Estarrecido. E embaraçado para definir. Tudo tão novo,
tudo tão inedito, que o vocabulario critico usual mostra-se
impotente. Disney é um tipo novo de genio e sua arte é
uma arte total e absolutamente nova, jamais prevista nem pelas mais
delirantes imaginações. Até o aparecimento
de Disney, o cinema não passava duma conjugação
do teatro com a fotografia.
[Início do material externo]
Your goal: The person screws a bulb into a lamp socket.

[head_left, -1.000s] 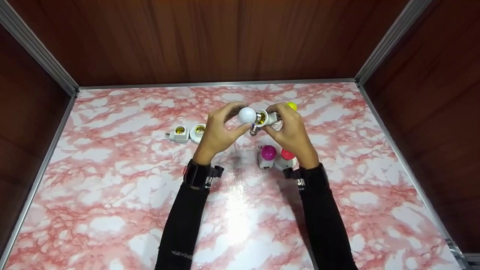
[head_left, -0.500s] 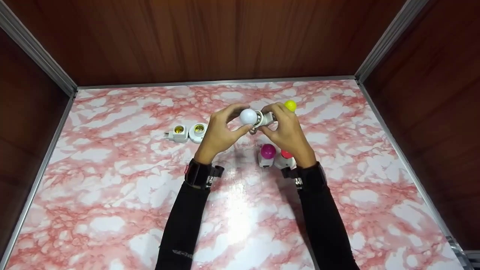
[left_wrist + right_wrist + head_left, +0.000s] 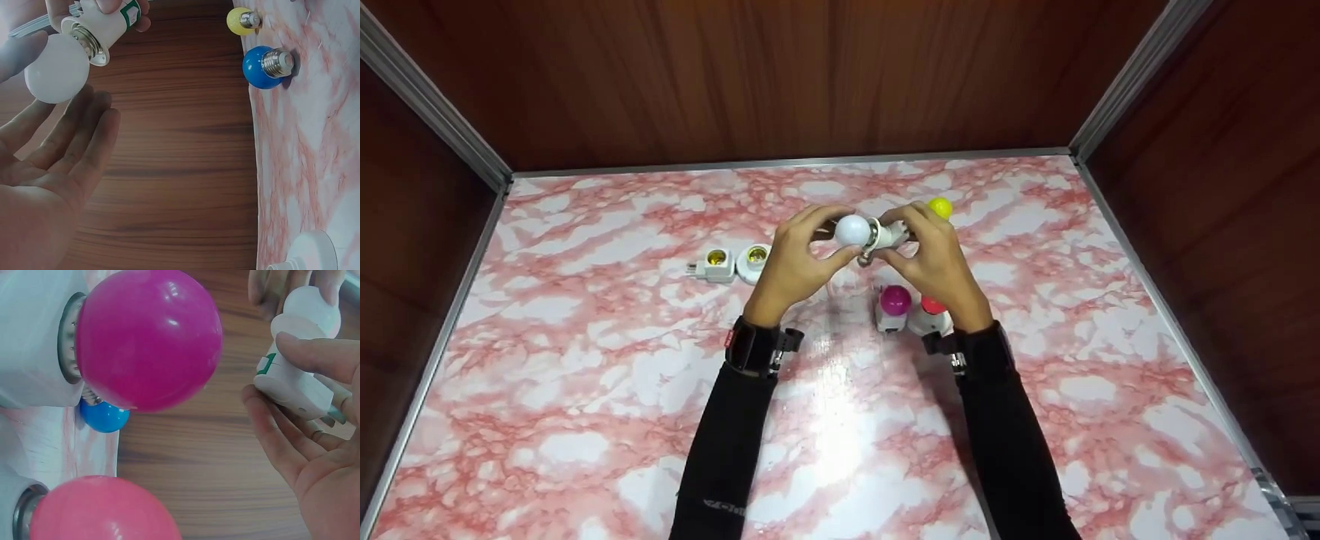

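My left hand (image 3: 801, 259) pinches a white light bulb (image 3: 852, 232) between thumb and fingers, above the table. Its screw base enters the mouth of a white plug-in lamp holder (image 3: 295, 391), with some metal thread showing in the left wrist view. The holder, marked by a green label, is gripped by my right hand (image 3: 936, 251); its prongs point away from the bulb. Bulb and holder lie in one tilted line between the hands. Below them on the table is a blue bulb (image 3: 264, 67), its metal base showing. A yellow bulb (image 3: 940, 207) lies beyond my right hand.
A purple bulb (image 3: 895, 300) and a red bulb (image 3: 933, 304) sit in white holders near my right wrist. To the left stand a plug-in holder (image 3: 721, 266) and a round-based holder (image 3: 751, 265), sockets facing up. Brown wood-grain panels (image 3: 810, 82) enclose the marbled table (image 3: 585, 375).
The white bulb's base has gone from just outside the holder's mouth to inside it, as the hands drew closer together. The holder has tilted, and its open socket no longer shows.
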`<state>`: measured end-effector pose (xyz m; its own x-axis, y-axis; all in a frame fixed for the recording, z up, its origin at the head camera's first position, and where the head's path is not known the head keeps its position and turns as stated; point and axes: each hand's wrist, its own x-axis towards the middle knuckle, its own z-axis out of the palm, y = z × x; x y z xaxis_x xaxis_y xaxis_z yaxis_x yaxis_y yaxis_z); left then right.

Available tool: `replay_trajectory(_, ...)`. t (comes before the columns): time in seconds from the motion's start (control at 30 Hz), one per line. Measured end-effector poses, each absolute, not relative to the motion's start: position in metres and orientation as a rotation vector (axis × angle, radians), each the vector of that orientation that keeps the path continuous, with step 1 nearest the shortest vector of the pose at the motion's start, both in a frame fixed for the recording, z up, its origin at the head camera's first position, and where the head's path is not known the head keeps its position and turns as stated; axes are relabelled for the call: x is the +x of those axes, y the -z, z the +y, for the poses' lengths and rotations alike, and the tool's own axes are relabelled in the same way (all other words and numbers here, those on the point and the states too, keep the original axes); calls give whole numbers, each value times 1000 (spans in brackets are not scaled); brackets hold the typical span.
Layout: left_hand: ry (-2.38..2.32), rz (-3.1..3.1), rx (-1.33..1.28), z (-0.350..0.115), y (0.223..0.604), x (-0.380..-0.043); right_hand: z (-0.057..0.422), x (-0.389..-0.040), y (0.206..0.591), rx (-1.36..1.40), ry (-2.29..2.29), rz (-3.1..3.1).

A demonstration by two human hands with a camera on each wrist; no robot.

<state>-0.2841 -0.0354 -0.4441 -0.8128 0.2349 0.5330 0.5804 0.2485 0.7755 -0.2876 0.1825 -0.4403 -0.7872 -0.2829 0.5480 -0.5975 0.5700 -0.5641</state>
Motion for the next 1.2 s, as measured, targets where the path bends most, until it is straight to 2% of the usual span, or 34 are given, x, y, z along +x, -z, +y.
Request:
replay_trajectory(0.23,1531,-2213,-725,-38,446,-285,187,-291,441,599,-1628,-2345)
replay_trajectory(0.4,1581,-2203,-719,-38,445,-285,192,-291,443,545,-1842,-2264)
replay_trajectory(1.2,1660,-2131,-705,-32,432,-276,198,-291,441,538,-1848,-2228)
Era uma representação
teatral fotografada em todos os seus movimentos, côres e sons.
Disney creou a grande coisa nova; a conjugação da
fotografia com a imaginação.
"O desenho genial de Disney permite que todas as creações
da imaginação possam ser fotografadas e projetadas
com a riqueza dos sonhos. Uma arte, pois, absolutamente nova e jamais
prevista.
"Tudo quanto é absolutamente novo desnorteia a rotina
do nosso cerebro. Ficamos sem palavras para julgar. O vocabulario
humano é um conjunto de convenções que refletem
experiencias muito repetidas. Quanto uma experiencia sensorial totalmente
nova nos defronta, o velho vocabulario existente mostra-se necessariamente
inadequado.
"Diante da dansa dos cogumelos chineses, das manobras da fada
do orvalho, da tradução em desenho do pensamento musical
dum Stravinsky ou dum Beethoven, da prodigiosa satira à Dança
das Horas de Ponchielli, do jogo de dois extremos, como a bolha
e o elefante, da disneyzação da familia de Pegaso
e do clan dos centauros, a atitude do espectador torna-se comica.
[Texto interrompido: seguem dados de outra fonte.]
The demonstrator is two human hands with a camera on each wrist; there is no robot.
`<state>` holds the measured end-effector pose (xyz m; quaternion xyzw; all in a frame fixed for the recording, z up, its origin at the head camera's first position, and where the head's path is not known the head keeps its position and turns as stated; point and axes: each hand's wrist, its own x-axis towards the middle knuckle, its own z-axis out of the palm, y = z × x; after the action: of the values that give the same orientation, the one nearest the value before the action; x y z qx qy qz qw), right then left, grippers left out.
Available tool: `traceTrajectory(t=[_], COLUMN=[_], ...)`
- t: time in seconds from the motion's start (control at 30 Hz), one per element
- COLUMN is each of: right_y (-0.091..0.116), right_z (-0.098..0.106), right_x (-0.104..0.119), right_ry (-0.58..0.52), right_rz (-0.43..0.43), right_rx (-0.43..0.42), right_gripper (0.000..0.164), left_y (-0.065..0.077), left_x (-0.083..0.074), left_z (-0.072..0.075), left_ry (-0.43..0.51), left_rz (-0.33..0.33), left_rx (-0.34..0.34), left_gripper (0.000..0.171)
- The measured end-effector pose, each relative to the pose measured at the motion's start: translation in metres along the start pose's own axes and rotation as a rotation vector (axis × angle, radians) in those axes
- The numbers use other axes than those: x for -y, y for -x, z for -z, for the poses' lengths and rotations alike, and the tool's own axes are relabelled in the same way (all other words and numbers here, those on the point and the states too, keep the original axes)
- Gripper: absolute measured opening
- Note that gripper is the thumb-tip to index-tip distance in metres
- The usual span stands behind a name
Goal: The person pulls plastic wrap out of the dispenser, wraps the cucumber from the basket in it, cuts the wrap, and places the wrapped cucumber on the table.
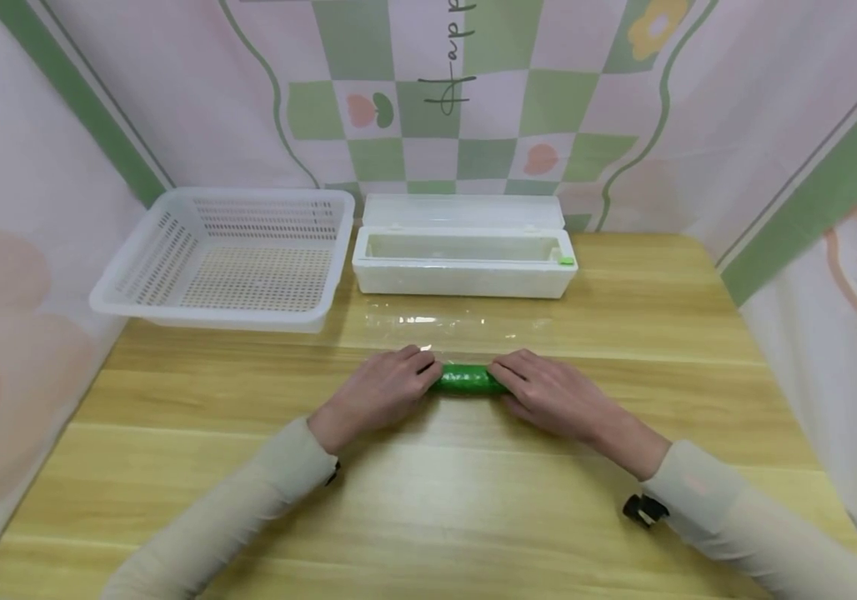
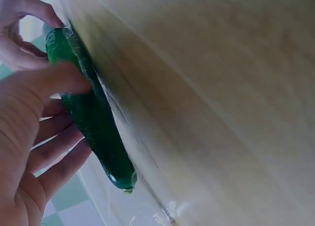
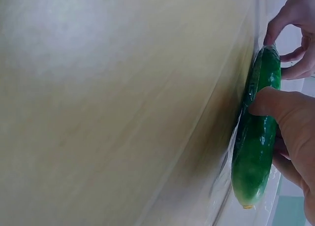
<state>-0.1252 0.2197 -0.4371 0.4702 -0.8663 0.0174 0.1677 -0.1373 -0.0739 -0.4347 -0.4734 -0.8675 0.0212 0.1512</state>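
A green cucumber [image 1: 468,379] lies crosswise on the wooden table between the two hands, with clear plastic film clinging to part of it. The left hand [image 1: 391,385] grips its left part. In the left wrist view, the thumb lies over the cucumber [image 2: 98,122] and the fingers [image 2: 61,152] are behind it. Toward the other end, the right hand [image 1: 552,392] holds it with thumb on the near side, as the right wrist view shows on the cucumber [image 3: 256,152]. A sheet of clear film [image 1: 458,325] spreads flat on the table beyond the hands.
At the back left stands a white perforated basket [image 1: 218,315]. Beside it is a long white film box [image 1: 462,280] with its lid raised and a small green piece [image 1: 566,261] at its right end. A patterned curtain [image 1: 428,117] hangs behind the table [image 1: 428,517].
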Motion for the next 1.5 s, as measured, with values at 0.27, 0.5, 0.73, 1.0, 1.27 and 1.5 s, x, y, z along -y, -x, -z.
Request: traceTrajectory(t=[0.27, 0.5, 0.73, 1.0, 1.27, 1.5], right_y=[0.002, 0.003, 0.005, 0.002, -0.001, -0.003], right_z=[0.003, 0.005, 0.013, 0.012, 0.01, 0.01], right_x=[-0.001, -0.005, -0.011, -0.018, -0.022, -0.028], right_ry=[-0.056, -0.175, -0.307, -0.452, -0.5, -0.525], right_rz=[-0.034, -0.065, -0.14, -0.189, -0.227, -0.277], right_rx=[0.025, 0.06, 0.151, 0.235, 0.236, 0.24], right_gripper=[0.049, 0.05, 0.052, 0.045, 0.044, 0.04], left_y=[-0.004, -0.003, -0.002, 0.002, 0.001, 0.0], left_x=[-0.001, 0.001, 0.007, 0.016, 0.024, 0.031], left_z=[-0.003, 0.004, 0.009, 0.005, 0.004, 0.001], left_ry=[0.021, 0.051, 0.228, 0.477, 0.584, 0.687], left_rz=[0.029, 0.018, 0.05, 0.144, 0.166, 0.197], left_rx=[0.014, 0.048, 0.119, 0.181, 0.2, 0.188], left_gripper=[0.021, 0.021, 0.027, 0.034, 0.041, 0.034])
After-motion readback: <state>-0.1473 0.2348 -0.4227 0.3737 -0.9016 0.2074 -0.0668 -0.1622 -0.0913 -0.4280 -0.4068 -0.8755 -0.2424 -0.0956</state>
Temos que abrir a boca e conservar-se mudos. Tudo quanto tentarmos
dizer com as convencionais e velhas palavras da admiração
tornam-se grotescas.
"Um meu visinho de poltrona tentou comentar o anjinho que cerrou
as cortinas quando o casal de centauros amorosos se recolheu para
o amor - o anjinho de costas cujo trazeirinho nu foi virando coração
- e tive de pedir-lhe silencio.
"Não fale.
"Falar as velhas palavras diante de tal mimo de criação
artistica é quebrar grosseiramente algo prodigiosamente lindo,
é furar com ponta de prego enferrujado uma irisada bolha
de sabão.
"Não fale. Não comente. Não conspurque.
Limite-se a extasiar-se. Diante de "disneas" como o do
elefante atrapalhado com a bolha, do anjinho que transforma nadegas
em coração, da peixinha que se mantem de rosto impassivel
de tão conciente da prodigiosa beleza da sua dansa aquatica,
do enlace de caudas quando a mimosa centaura se aninha no peito
do seu centauro amoroso, falar é profanar.
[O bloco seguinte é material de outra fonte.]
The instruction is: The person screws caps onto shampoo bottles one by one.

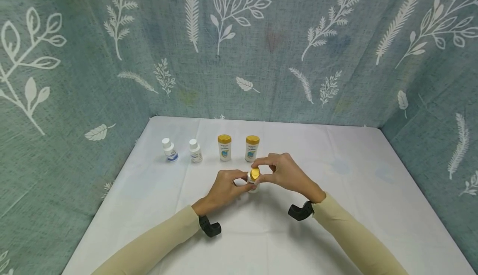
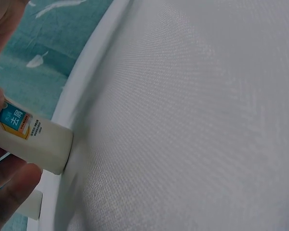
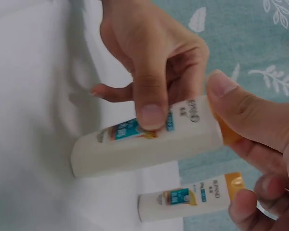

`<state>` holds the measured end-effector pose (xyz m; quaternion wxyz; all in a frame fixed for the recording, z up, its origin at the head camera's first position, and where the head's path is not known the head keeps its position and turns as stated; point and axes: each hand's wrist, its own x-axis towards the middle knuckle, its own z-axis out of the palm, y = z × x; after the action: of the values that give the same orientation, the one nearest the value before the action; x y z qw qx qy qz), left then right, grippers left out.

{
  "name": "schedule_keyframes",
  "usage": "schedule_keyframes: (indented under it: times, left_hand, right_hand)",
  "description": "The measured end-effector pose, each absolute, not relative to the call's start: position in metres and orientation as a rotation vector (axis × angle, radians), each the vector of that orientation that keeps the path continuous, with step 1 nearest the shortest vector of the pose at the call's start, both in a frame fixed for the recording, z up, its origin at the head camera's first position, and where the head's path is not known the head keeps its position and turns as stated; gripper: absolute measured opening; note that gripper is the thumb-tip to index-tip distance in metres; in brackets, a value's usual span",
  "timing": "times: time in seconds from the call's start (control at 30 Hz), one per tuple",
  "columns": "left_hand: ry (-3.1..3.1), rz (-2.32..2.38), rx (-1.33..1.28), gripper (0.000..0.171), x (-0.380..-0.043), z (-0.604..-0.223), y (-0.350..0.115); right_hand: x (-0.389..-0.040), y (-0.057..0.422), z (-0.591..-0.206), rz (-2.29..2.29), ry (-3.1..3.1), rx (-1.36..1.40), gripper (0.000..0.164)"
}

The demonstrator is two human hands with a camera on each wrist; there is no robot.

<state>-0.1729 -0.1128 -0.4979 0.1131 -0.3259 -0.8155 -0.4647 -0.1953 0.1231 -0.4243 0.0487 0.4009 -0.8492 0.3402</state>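
In the head view my left hand [image 1: 224,188] holds a small white bottle with a yellow-orange cap [image 1: 255,172] around its body. My right hand [image 1: 281,172] pinches that cap between thumb and fingers. The right wrist view shows the bottle [image 3: 144,156] with its blue and orange label, my left thumb pressed on the label side. My right thumb [image 3: 231,96] lies against the cap there. In the left wrist view the bottle [image 2: 43,144] has its base close to the white tablecloth.
Behind the hands stand two similar yellow-capped bottles, one bottle [image 1: 225,147] left of the other bottle [image 1: 252,148]. Further left are two smaller white-capped bottles, a blue-labelled bottle [image 1: 170,150] and its neighbour [image 1: 195,151]. Patterned green cloth [image 1: 231,76] surrounds the white table [image 1: 336,154].
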Motion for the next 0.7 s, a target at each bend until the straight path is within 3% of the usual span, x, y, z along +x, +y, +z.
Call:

"Walt Disney é a suprema compensação dos
horrores que a guerra está trazendo para a humanidade. Há
a guerra, sim. Há o bombardeio aereo às cegas. Há
o estraçoamento dos inocentes. Há o inferno. Mas a
humanidade salva-se produzindo neste momento tragico a altissima
compensação dum Disney, o Grande Creador.
"Ah, se fosse possivel um novo fiat! Re-crear o mundo! Com
o material que natureza nas fornece produzir um mundo novo, formas
novas de vida - e se fosse Walt Disney o encarregado da transmutação!
Que suprema, que prodigiosamente bela uma nova Creação
Cosmica assinala pela mais alta expressão do genio humano
- Walt Disney!
"Inania verba ... Que impotencia a nossa ao tentar dizer de
Disney com esta coisa grosseira que é a palavra escrita!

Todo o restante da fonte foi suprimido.